● WORK TASK
Would you repeat the listing below verbatim and drop the images?

+++++

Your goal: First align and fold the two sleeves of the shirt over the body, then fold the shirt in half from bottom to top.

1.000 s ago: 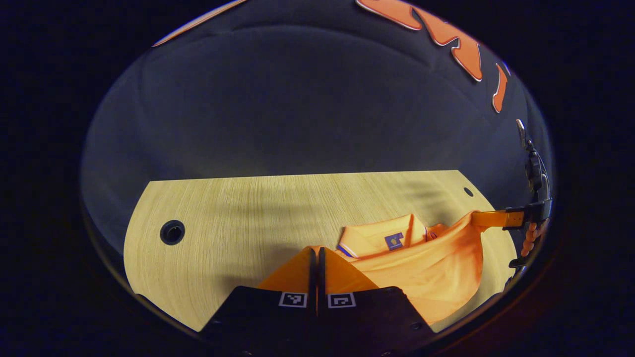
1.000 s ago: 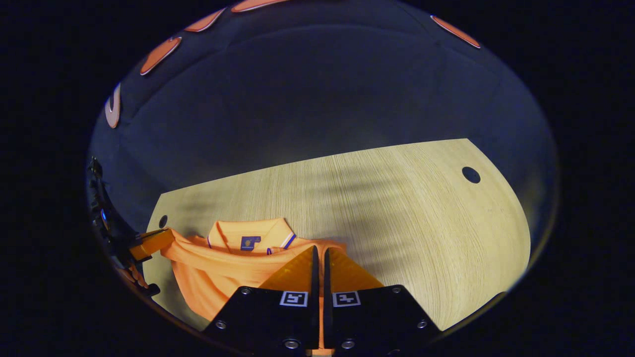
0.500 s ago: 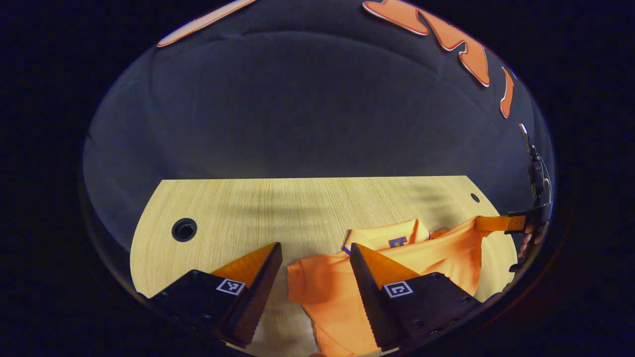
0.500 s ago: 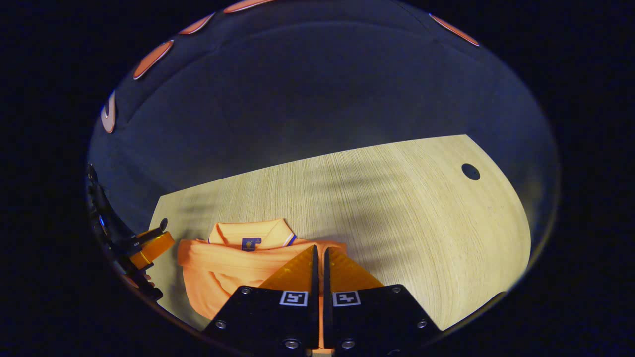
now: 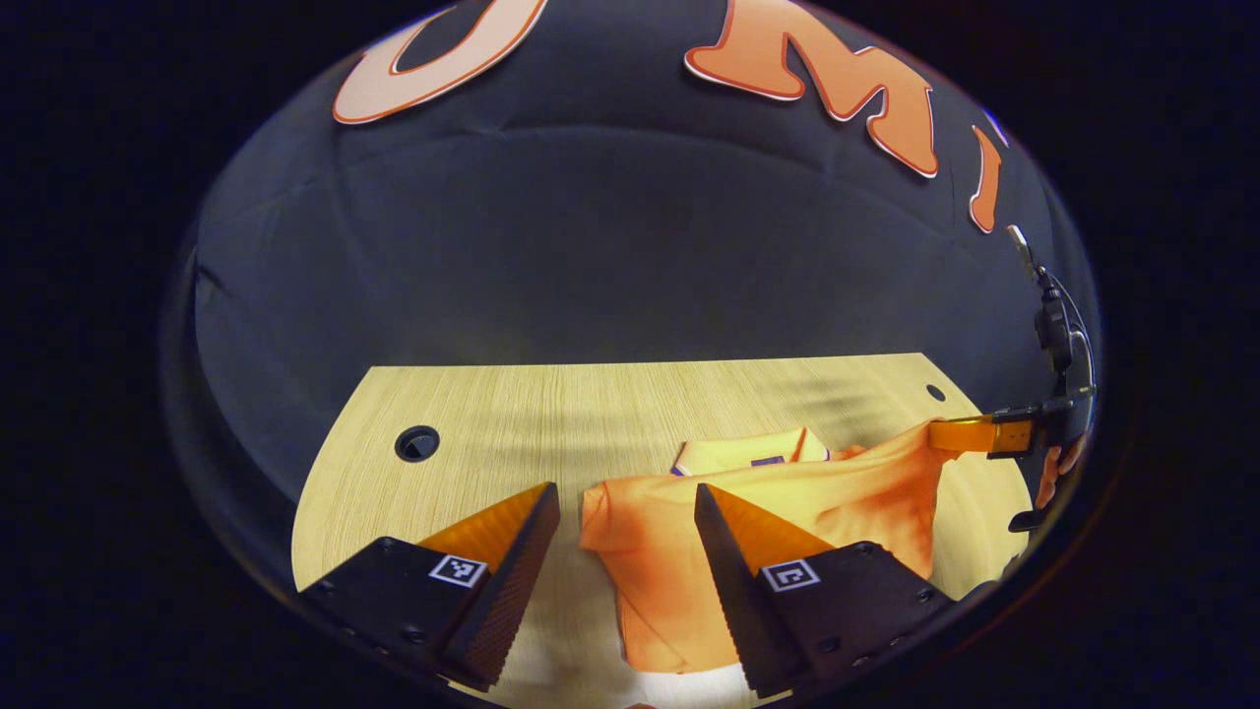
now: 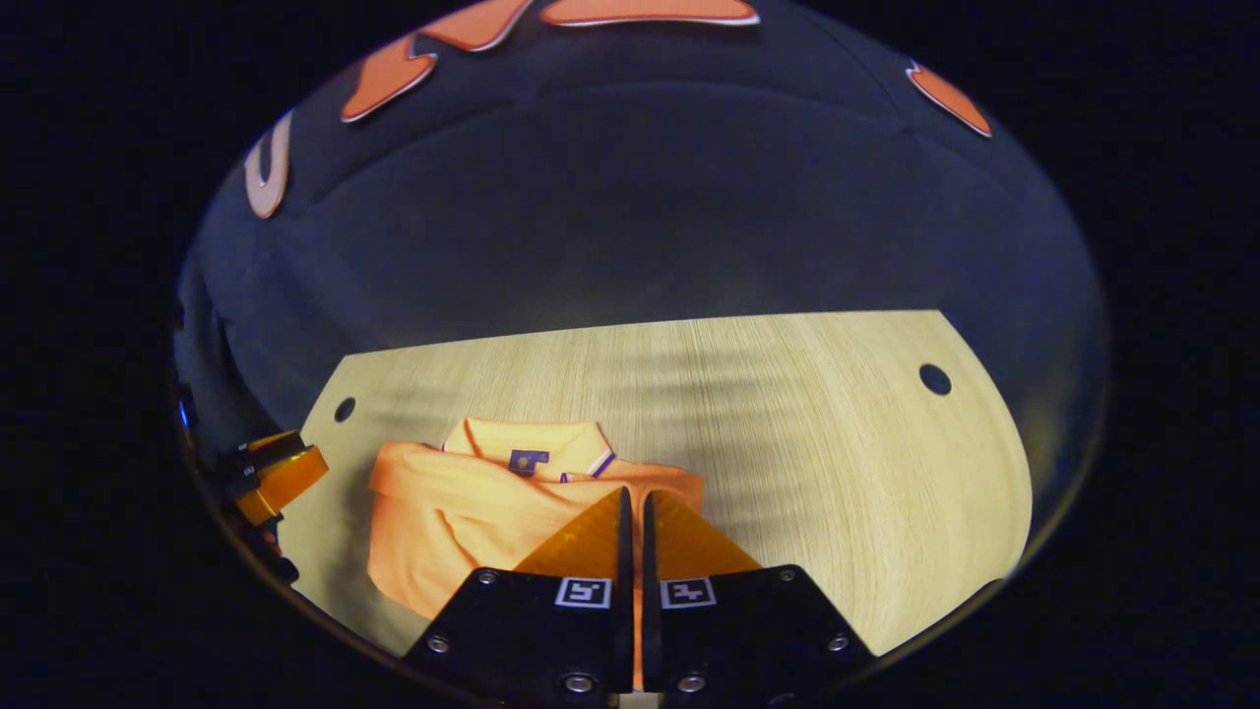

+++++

● SOLUTION TO THE PROBLEM
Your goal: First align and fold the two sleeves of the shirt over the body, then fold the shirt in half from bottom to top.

1.000 s ago: 
1.000 s ago: 
0.500 s ago: 
0.500 s ago: 
now: 
now: 

Nothing remains to be added to the answer.